Our top 10 customers accounted for 47% of total revenue which compares to 52% last year. Service Providers accounted for about 70% of our revenue in the quarter, and Enterprise customers represented 30%. This compares favorably to the second quarter of 2019 which had 79% of the revenue from Service Providers and 21% from Enterprise customers. While in last year's second quarter, international customers accounted for 42% of revenues.

As a result of the ECI acquisition, international customers represented 52% of revenue in the second quarter of 2020. Turning to the balance sheet. We ended the quarter with cash and cash equivalents of $94 million, including restricted cash of $13 million. We anticipate using approximately $8 million of restricted cash over the next year to pay certain real-estate taxes associated with the ECI merger.

The principal balance of the term loan was $397.5 million as of June 30, 2020, which is down $2.5 million reflectings a quarterly principal payment.
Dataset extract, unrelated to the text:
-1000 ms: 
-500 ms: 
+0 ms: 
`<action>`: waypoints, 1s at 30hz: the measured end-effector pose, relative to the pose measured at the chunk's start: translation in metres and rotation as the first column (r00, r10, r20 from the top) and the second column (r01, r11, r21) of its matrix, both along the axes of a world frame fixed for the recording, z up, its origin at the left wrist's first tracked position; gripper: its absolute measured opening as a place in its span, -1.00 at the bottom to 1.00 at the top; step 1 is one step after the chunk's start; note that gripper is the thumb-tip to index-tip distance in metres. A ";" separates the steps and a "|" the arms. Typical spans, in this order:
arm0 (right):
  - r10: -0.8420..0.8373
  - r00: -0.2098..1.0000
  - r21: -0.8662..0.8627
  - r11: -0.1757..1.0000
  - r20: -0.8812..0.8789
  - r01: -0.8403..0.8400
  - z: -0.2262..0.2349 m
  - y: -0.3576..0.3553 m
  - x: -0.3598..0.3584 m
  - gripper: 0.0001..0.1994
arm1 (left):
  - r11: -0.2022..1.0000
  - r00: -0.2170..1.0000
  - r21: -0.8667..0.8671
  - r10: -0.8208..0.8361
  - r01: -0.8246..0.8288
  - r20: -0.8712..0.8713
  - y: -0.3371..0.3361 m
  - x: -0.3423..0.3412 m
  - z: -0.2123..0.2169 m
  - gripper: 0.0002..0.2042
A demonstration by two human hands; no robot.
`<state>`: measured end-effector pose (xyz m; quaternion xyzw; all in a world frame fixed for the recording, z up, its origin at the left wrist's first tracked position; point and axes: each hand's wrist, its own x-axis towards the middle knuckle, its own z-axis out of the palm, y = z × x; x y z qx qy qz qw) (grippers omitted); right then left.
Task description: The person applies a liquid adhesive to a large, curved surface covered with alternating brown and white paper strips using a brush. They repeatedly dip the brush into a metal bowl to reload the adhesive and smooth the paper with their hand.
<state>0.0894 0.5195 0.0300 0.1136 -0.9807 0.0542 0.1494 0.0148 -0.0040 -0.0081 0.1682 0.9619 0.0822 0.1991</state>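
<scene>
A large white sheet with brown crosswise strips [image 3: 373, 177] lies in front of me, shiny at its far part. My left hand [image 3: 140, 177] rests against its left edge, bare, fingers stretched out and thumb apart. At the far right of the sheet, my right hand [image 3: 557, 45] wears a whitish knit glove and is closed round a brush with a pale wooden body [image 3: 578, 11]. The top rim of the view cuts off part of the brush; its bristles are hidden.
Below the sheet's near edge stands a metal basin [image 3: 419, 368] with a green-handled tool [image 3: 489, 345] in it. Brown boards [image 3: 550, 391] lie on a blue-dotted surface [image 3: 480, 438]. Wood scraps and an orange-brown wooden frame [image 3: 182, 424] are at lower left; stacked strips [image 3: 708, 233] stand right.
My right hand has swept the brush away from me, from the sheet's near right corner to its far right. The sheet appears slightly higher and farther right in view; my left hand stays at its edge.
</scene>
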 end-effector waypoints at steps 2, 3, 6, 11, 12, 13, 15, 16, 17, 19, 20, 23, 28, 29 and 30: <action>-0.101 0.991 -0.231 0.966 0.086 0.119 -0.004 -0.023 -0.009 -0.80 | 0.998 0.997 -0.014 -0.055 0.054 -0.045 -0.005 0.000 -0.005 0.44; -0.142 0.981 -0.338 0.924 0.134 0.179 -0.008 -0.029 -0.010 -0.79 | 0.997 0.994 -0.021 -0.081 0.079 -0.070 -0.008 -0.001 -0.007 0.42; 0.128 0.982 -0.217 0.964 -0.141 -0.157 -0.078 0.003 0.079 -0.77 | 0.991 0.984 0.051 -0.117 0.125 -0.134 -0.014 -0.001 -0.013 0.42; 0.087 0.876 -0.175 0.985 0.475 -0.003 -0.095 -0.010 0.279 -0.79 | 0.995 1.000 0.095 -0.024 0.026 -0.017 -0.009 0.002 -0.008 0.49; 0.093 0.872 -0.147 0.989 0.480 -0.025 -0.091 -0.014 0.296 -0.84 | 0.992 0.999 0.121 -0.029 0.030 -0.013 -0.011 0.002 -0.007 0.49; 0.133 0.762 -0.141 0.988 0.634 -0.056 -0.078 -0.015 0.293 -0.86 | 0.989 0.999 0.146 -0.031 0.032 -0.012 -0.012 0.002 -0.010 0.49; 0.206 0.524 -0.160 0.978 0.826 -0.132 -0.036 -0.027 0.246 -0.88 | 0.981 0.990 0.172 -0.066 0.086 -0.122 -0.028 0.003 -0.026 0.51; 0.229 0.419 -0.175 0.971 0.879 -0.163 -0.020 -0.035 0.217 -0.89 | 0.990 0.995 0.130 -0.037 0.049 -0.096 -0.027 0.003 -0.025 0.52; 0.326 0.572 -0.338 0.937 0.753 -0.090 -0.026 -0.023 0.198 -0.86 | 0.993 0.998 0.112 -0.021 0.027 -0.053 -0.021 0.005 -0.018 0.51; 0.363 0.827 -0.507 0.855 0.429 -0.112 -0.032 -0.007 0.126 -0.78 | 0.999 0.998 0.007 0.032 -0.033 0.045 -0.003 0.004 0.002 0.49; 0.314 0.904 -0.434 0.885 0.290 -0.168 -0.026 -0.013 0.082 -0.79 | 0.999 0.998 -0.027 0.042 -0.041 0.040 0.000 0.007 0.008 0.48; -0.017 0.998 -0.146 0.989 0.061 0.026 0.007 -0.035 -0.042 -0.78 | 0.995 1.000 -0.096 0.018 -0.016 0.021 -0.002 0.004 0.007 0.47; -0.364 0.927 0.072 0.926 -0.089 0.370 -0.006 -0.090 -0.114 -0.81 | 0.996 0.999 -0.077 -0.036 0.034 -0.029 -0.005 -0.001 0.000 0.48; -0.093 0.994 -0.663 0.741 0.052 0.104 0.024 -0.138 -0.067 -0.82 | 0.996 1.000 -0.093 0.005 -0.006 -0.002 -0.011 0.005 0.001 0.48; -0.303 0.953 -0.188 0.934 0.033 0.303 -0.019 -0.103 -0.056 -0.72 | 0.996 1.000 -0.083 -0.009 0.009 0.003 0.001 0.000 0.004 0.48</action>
Our revolver of $100 million remained undrawn. The effective interest rate on our term loan was 3.9% for the second quarter of 2020, and deleverage and fixed charge coverage ratio covenants for comfortably meant. From a cash perspective, the company used $3 million of cash in operations for the second quarter.
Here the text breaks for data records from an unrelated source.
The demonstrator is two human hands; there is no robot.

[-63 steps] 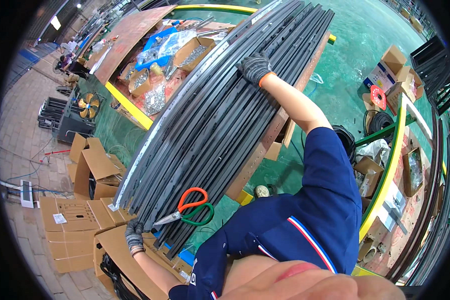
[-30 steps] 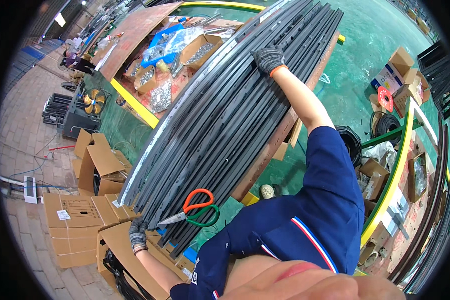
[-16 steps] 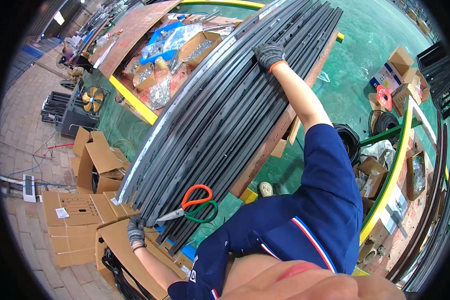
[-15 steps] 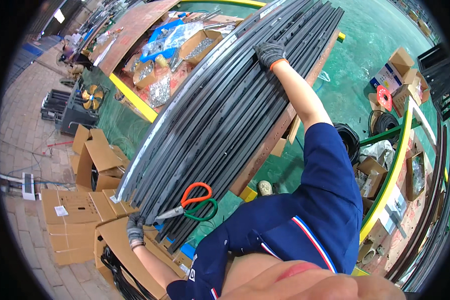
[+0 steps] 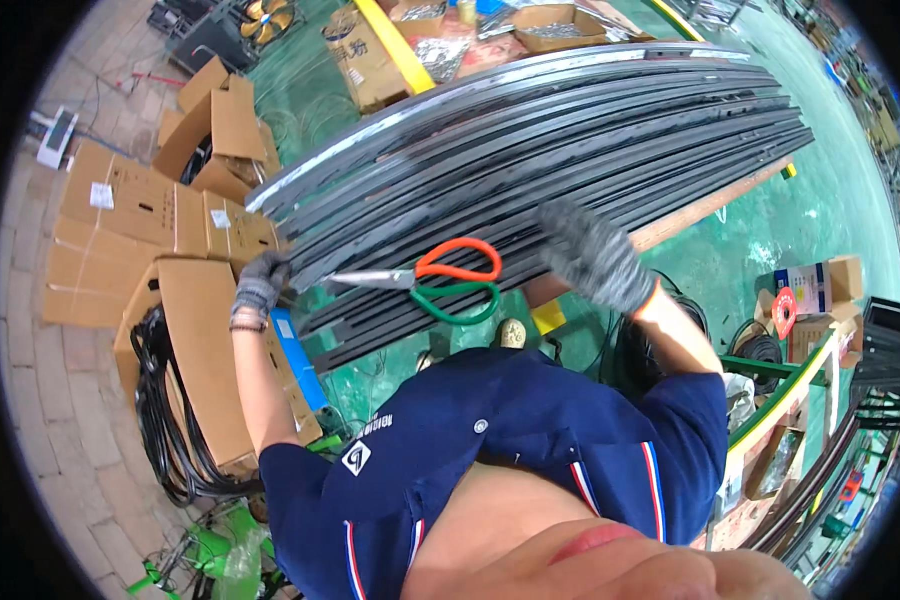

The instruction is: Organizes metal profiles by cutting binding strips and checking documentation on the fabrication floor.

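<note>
A wide bundle of long dark strips (image 5: 450, 180) lies across the bench. At its left end my left hand (image 5: 261, 285), in a grey glove, has its fingers closed round a strip end; the fingertips are partly hidden. My right hand (image 5: 595, 258), also in a grey glove, is over the near side of the bundle. Motion smears its fingers, and whether it touches a strip is unclear. Between my hands, scissors (image 5: 415, 279) with one orange and one green handle loop show over the near left strips, their blades toward my left hand.
Cardboard boxes (image 5: 195, 345) stand at the left, one with black coiled cable (image 5: 160, 400). Behind the strips is a table with a yellow edge (image 5: 395, 45) and open boxes of small metal parts (image 5: 555, 30). Coiled black hose (image 5: 660, 340) sits to the right on the green floor.
My right hand has left its place far up the bundle and come back toward me. The view has turned and shifted. My left hand stays at the strips' left end.
</note>
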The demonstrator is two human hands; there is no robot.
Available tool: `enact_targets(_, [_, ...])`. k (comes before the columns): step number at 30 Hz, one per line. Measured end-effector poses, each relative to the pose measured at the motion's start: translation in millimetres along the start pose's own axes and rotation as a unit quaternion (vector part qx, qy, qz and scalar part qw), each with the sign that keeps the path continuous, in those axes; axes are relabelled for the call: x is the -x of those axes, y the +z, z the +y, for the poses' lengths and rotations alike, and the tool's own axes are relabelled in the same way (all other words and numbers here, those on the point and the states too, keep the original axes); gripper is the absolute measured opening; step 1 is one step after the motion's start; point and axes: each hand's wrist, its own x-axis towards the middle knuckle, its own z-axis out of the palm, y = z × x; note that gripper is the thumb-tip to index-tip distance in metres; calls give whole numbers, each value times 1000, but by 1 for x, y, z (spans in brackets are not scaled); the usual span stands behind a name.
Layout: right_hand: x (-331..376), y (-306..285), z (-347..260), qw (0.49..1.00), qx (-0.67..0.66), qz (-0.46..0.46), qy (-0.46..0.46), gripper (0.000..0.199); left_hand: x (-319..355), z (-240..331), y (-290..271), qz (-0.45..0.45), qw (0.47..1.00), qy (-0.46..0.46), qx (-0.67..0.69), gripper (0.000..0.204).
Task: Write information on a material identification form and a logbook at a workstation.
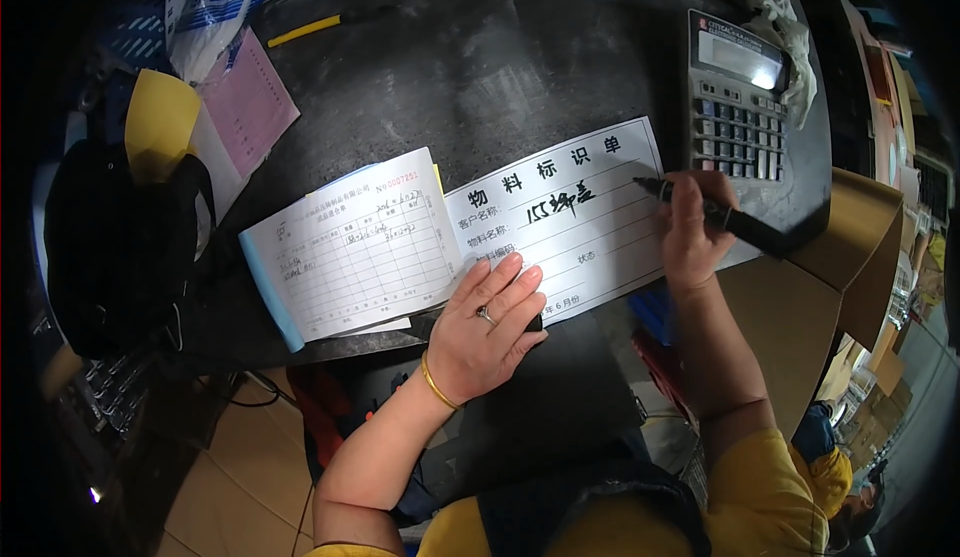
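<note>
A white printed form sheet lies slanted on the dark table, with bold black handwriting on its upper lines. My right hand is closed round a black marker, its tip at the sheet's right part. My left hand, with a ring and a gold bracelet, lies flat on the sheet's lower left with fingers stretched out. A small black piece, perhaps a cap, shows beside its thumb, partly hidden. Left of the sheet, touching its edge, rests an open receipt pad with a blue binding and handwritten entries.
A large calculator sits at the right, beside crumpled white plastic. A yellow pen lies at the far left. Pink paper and a black bag occupy the left edge. A cardboard box stands below right.
</note>
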Motion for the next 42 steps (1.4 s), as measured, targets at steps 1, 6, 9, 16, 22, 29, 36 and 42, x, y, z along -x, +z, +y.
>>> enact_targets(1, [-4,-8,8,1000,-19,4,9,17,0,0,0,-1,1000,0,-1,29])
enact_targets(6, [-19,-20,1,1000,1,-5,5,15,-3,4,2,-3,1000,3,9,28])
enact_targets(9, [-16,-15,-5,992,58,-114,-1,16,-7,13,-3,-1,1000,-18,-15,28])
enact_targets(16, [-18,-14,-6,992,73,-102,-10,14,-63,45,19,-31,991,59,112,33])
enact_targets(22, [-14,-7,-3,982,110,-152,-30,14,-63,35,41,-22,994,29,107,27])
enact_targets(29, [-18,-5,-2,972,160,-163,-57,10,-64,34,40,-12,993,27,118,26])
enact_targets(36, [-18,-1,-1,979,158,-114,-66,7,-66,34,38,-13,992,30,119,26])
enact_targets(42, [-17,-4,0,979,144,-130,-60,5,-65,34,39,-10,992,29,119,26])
If we were to adjust for unusual items including payments of $25 million for acquisition-related costs from the first quarter, and positive $9 million in receipts from the Metaswitch settlement our cash from operations would have been a positive $13 million. We anticipate spending approximately $7 million in the second half of 2020 for restructuring and acquisition-related expenses. We received an accelerated payment of $16.7 million from Metaswitch in July that completed their payments to Ribbon. Capital expenditures were $9 million for the quarter which was $5 million higher than normal, [Inaudible] real estate leasehold improvements in our North Dallas, and Japan facilities.
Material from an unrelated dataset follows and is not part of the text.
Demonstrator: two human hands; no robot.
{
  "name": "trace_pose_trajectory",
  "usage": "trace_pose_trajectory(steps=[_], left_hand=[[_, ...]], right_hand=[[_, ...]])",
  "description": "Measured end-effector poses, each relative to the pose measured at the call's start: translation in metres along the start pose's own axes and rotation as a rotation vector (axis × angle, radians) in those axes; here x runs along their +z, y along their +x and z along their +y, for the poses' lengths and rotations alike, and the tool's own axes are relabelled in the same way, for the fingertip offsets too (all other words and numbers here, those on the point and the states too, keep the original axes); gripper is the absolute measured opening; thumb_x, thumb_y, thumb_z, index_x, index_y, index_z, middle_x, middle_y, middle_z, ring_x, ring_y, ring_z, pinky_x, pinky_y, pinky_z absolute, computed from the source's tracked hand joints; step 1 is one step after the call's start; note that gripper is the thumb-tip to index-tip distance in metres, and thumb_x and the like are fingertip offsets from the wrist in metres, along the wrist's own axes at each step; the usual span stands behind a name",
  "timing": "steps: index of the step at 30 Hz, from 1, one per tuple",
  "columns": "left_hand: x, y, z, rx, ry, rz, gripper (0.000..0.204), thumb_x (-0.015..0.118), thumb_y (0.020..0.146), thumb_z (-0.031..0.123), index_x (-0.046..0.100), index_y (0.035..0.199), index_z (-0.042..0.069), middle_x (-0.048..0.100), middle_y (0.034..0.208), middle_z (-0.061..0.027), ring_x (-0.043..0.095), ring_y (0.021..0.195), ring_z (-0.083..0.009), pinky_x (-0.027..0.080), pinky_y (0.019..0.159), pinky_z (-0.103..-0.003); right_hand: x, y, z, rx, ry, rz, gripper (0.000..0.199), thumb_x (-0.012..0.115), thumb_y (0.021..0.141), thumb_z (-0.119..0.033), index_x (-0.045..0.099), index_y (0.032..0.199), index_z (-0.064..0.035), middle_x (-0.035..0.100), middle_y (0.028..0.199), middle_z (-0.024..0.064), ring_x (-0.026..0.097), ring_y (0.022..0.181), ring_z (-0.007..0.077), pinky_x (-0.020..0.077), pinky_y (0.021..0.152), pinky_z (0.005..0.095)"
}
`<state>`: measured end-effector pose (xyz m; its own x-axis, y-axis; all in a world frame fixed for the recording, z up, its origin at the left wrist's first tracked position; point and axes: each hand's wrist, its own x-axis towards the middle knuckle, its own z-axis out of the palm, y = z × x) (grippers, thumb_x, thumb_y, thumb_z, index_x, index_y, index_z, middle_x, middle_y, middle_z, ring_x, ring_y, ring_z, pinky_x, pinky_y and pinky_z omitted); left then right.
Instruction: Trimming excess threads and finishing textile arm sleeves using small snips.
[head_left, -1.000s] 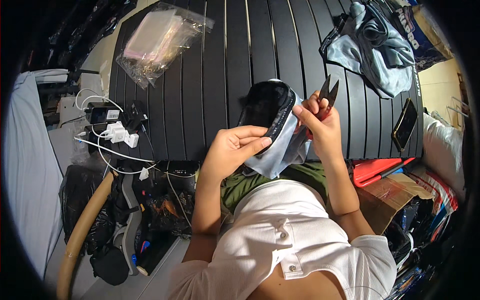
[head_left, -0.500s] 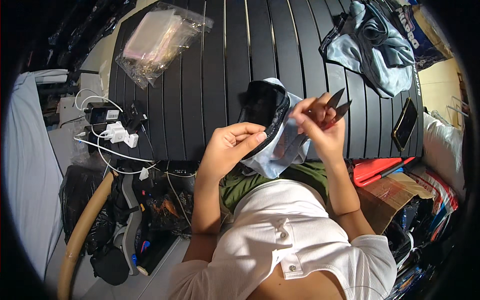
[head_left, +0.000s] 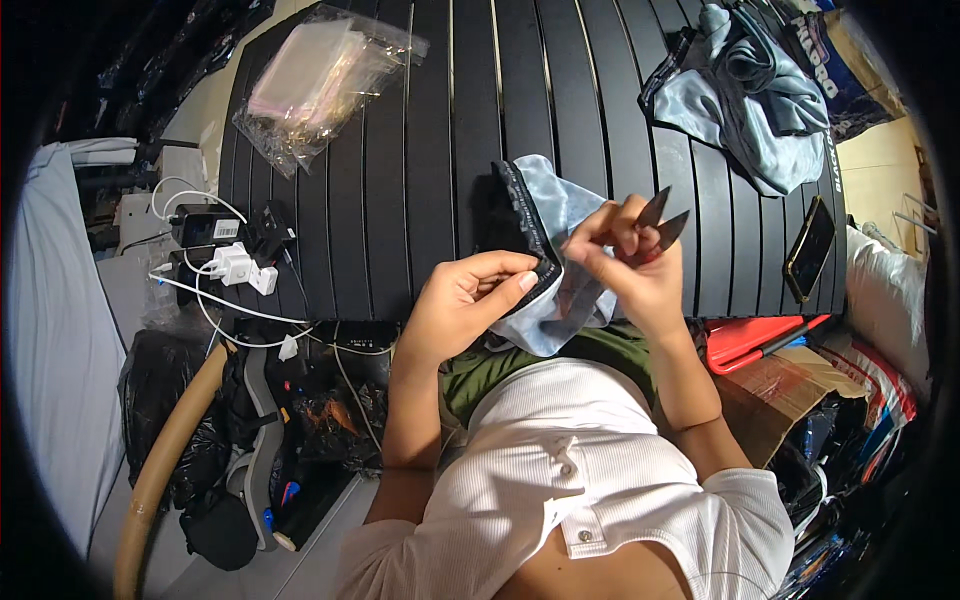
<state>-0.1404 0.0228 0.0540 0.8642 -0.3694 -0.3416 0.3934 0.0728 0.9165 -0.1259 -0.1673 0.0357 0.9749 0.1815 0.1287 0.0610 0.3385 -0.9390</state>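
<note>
Mid-frame, your left hand (head_left: 465, 302) pinches a black band (head_left: 527, 220); your right hand (head_left: 638, 265), curled, grips scissors (head_left: 664, 222) angled upper right.

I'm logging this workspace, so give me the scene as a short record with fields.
Left grip: pinching the dark band of a grey-blue cloth
Right grip: holding scissors, blades spread; close to the band, contact unclear
Surface: black slatted table
Far left: clear plastic bag, contents pale
Far right: cloth heap, also grey-blue
Right edge: phone, lying flat
Left edge: white plugs
</note>
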Motion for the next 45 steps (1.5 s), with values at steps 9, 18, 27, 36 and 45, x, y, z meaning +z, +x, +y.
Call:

In summary, we had a good quarter with a strong performance by Cloud & Edge and recovery in the Packet Optical Network business. Now, I'd like to turn the call back to you, Bruce.

Bruce McClelland -- Chief Executive Officer

Great. Thanks, Mick. Let me add a few more thoughts on each of our businesses and our outlook for the third quarter. Our Cloud & Edge portfolio is a broad set of voice-over-IP related products and services deployed with many of the major carriers and enterprises around the world.

Continued investment in these products is driven by the adoption of IP technologies to reduce costs and enable advanced collaboration services. The recent work from home transition continues to be a tailwind for the business. Given the increase in network utilization. A significant portion of the addressable market growth for Cloud & Edge is within the enterprise vertical particularly as unified communications solutions such as Microsoft Teams, Zoom, and Amazon Chime become commonplace.

As the use of these UC platforms expands beyond collaboration use cases and begins to replace, replace traditional network or PBX/ phone systems, secure scalable SIP trunking becomes a critical ingredient. This is an area where we are laser-focused. And we are expanding our solutions to support the growing UC market. This week, we launched Ribbon Connect, a portfolio of subscription-based as a service offering.

This Ribbon Connect offering supports Microsoft Teams Direct Routing and enables Carrier Grade Voice Calling Capabilities in Minutes. Microsoft Teams is one of the fastest-growing unified communication platforms in the world with more than 100 million daily active users. Ribbon Connect provides a seamless way for Service Providers, value-added resellers, and system integrators to quickly tap into this rapidly expanding market by easily adding voice-calling capabilities to Microsoft Teams. We're taking a partner first road-to-market with this offering supporting a best of breed approach to the solution.

Ribbon Connect for Microsoft Teams Direct Routing is the first of several subscription-based offerings designed to rapidly accelerate time to market for real-time communications. We also continue to have good traction in the financials vertical with nine global financial institutions increasing capacity on our session management solution in the last quarter. Illustrating the significant role, we play in these global enterprise networks that they continue to modernize and optimize their IP-based communications network with our software and premise-based solutions. With a broad array of public or private cloud and on-premise SBC solutions, we really have the market covered.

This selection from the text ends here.